> **Task goal**
Among the records, find the lines that hold the string "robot" and return them.

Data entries
+===+

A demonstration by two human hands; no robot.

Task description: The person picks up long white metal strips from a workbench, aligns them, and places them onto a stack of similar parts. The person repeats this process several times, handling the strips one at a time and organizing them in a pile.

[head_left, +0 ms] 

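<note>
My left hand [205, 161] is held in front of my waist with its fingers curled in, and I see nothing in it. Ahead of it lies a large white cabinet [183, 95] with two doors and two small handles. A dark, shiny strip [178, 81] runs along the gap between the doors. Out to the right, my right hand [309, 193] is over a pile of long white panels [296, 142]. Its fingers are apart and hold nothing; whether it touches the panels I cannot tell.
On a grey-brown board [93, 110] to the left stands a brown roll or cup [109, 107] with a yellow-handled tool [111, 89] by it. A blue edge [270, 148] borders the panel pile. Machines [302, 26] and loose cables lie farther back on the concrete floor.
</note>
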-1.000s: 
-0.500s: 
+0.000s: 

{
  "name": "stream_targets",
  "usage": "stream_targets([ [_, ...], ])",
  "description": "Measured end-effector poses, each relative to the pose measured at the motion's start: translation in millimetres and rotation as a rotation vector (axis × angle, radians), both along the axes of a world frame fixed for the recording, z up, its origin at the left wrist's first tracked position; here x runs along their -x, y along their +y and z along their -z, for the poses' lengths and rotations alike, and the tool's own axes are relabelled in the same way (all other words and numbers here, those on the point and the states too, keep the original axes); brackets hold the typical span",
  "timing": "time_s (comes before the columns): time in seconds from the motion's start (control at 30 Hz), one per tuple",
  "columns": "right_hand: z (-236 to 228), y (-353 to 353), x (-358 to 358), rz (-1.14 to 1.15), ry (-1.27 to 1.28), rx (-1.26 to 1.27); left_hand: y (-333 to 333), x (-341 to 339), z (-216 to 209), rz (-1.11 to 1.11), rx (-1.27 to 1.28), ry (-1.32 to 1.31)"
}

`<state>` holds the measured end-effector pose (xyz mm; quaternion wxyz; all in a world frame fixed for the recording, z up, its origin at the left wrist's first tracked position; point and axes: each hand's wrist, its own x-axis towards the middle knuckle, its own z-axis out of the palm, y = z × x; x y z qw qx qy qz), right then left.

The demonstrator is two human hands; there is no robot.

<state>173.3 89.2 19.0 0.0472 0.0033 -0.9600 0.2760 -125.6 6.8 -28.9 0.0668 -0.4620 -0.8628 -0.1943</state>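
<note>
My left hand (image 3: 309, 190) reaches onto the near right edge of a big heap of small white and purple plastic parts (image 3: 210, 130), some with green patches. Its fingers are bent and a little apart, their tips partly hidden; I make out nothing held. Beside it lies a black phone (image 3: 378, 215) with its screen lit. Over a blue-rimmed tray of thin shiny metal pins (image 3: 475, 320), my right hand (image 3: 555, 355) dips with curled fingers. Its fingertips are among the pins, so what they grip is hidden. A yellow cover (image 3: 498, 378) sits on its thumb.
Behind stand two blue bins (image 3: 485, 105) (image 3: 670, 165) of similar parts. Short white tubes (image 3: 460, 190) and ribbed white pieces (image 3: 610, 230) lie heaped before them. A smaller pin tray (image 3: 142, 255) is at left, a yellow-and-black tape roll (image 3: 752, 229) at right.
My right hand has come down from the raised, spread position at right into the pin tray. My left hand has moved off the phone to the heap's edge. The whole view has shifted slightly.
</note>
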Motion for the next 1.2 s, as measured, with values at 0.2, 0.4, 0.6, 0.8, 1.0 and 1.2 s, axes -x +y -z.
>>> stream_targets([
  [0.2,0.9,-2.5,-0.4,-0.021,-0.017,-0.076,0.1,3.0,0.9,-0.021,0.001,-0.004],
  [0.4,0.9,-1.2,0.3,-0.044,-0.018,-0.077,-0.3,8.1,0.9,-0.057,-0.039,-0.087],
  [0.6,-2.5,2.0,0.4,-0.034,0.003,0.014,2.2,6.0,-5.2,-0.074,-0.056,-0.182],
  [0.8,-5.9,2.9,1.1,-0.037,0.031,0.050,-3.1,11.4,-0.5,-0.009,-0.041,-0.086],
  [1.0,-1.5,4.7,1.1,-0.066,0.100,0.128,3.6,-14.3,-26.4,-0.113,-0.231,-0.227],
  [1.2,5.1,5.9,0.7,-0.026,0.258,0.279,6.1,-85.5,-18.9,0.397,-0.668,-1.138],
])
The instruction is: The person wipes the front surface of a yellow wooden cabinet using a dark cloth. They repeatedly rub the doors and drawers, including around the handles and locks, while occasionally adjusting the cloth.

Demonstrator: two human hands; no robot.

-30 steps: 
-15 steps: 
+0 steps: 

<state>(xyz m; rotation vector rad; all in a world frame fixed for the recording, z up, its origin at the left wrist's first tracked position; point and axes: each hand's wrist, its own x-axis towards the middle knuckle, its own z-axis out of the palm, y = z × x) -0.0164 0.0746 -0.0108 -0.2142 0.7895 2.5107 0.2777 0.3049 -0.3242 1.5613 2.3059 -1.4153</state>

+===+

> **Answer space**
A demonstration by two human hands; no robot.
The demonstrator is two human hands; there is no robot.
Demonstrator: two human hands; no robot.

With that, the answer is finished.